About as live as live dance music gets, Booka Shade worked their way through new material and a few classics such as Mandarin Girl and In White Rooms, with Arno's live drumming as impressive as ever. However the poor sound really made it difficult to appreciate. Up next, The Chemical Brothers' three-hour set was chock full of grinding basslines, rugged breakbeats and screaming acid, with the occasional nod to the diehard fans with tracks like Swoon and Star Guitar. A few questionable electro house tunes littered the set, but for the most part it was proper underground rave goodness. Carl Craig rounded out the night with his 69 Live project, featuring the Detroit legend single-handedly manning multiple machines to produce a beautiful mix of warm, soulful chords (often played live or improvised on the keys), jacking, punchy beats and heavy basslines.

Up on the Terrace, Scuba and then Maya Jane Coles kept fans of house, techno and bass happy.
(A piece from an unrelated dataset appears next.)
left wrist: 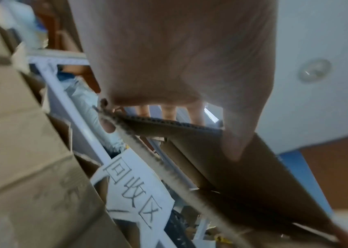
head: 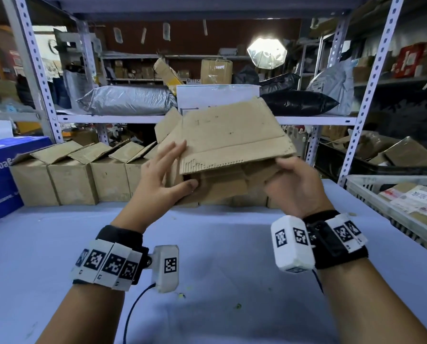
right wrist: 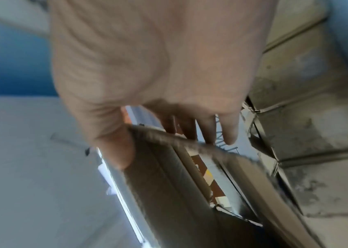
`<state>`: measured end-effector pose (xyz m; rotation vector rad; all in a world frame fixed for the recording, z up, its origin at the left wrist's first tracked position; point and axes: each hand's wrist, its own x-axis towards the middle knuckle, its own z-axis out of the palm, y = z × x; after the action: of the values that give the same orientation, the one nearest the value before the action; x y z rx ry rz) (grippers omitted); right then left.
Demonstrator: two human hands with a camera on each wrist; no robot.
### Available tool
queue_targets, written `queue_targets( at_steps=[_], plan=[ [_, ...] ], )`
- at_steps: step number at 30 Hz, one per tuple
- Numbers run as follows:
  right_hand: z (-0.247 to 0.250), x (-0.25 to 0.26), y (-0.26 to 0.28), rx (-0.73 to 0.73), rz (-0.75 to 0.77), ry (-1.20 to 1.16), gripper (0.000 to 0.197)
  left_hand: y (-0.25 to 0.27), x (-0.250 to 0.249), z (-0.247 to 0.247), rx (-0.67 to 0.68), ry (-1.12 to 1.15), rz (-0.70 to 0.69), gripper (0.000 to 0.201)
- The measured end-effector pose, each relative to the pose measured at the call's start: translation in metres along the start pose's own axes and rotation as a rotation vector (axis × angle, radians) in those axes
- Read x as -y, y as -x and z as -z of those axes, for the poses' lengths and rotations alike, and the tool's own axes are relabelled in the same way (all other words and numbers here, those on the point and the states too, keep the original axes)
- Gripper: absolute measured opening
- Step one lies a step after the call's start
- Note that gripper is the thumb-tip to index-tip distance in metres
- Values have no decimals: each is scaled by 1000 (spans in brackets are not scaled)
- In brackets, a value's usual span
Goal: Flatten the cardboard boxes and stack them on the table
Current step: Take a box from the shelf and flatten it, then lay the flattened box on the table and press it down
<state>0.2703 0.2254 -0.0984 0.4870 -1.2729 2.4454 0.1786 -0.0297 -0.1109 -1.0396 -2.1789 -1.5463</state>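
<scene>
One brown corrugated cardboard box (head: 229, 135), partly collapsed, ragged fluted edge, held above my pale blue desk (head: 207, 281). My left hand (head: 158, 175) clasps its left end, fingers straight on top, thumb beneath; my right hand (head: 294, 184) grips the right end. Row of upright boxes (head: 71, 175) behind.

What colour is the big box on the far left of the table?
Blue with white lettering; the big box shows best in the head view.

Each wrist carries a black strap (head: 336, 240) with white fiducial-marker tiles (head: 108, 265), a white camera housing (head: 292, 244) and a thin dark cable (head: 133, 309).
</scene>
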Motion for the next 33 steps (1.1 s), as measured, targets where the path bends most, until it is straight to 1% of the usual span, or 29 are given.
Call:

The Hotflush label head worked his way through a contemporary mish-mash of house, techno, garage and old-school electro, from the dark, grinding sounds of Mercy by Boddika & Joy O to the warm, uplifting goodness of his own tracks Talk Torque and Never Ever; while the lady behind one of last year's most-loved additions to the Essential Mix series followed with some more bouncing, funky low-end-led grooves from the likes of Dusky and Andrés. It's such a pity that the sound on the Terrace was so bad that the tunes often just sounded like a distorted mess. And let's not even get started on the crowd, other than to ask “what kind of degenerates start a fight during a track as uplifting as Talk Torque?” Nonetheless, it's important to stress the music all night was fantastic, but the organisers would do well to go back to basics, so to speak, for the next ONO.